### What you will do
Only those lines in the data below from the line containing "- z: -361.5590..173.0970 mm" through the line containing "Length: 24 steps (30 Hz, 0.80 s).", both included, should be restated word for word.
◆ ◆ ◆ ◆ ◆
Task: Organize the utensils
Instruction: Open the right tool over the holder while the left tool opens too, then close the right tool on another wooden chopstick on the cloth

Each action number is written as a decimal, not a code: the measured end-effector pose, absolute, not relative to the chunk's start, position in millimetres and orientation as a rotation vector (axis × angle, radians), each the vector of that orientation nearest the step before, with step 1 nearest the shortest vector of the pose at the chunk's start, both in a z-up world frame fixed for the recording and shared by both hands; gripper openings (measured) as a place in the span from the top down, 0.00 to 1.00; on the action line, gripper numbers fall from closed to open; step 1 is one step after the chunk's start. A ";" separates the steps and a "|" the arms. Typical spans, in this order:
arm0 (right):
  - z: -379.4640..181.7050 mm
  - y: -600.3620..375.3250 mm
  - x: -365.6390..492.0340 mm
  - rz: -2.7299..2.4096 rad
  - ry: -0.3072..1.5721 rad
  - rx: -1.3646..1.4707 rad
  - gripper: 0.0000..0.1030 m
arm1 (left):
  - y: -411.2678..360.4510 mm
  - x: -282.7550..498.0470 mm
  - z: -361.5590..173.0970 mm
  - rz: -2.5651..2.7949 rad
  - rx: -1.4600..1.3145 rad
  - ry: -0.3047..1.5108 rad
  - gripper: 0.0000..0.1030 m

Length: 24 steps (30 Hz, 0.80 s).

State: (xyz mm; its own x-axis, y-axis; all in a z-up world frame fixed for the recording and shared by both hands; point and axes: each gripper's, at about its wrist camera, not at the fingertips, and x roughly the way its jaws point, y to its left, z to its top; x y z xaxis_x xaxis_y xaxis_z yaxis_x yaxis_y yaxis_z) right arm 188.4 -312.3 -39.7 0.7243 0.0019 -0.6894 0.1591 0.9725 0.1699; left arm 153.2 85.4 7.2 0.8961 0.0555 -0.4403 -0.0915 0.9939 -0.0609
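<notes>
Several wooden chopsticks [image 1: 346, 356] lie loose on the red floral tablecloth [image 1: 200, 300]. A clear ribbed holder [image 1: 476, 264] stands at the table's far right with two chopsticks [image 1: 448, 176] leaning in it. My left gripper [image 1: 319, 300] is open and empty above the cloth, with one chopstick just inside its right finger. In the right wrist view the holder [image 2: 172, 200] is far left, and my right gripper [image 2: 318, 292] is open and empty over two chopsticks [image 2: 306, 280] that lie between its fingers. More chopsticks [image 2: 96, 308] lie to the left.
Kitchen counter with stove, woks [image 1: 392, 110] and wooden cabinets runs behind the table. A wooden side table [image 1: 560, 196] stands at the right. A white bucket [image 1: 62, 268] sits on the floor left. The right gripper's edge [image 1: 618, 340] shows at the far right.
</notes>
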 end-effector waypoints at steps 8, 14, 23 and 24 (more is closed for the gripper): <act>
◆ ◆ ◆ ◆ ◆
### Solved problem
  - z: -361.5590..173.0970 mm
  - rz: -2.5651..2.7949 rad
  - rx: -1.4600..1.3145 rad
  - ry: -0.3047..1.5108 rad
  - gripper: 0.0000..0.1030 m

Length: 24 steps (30 Hz, 0.80 s).

This answer is complete as written.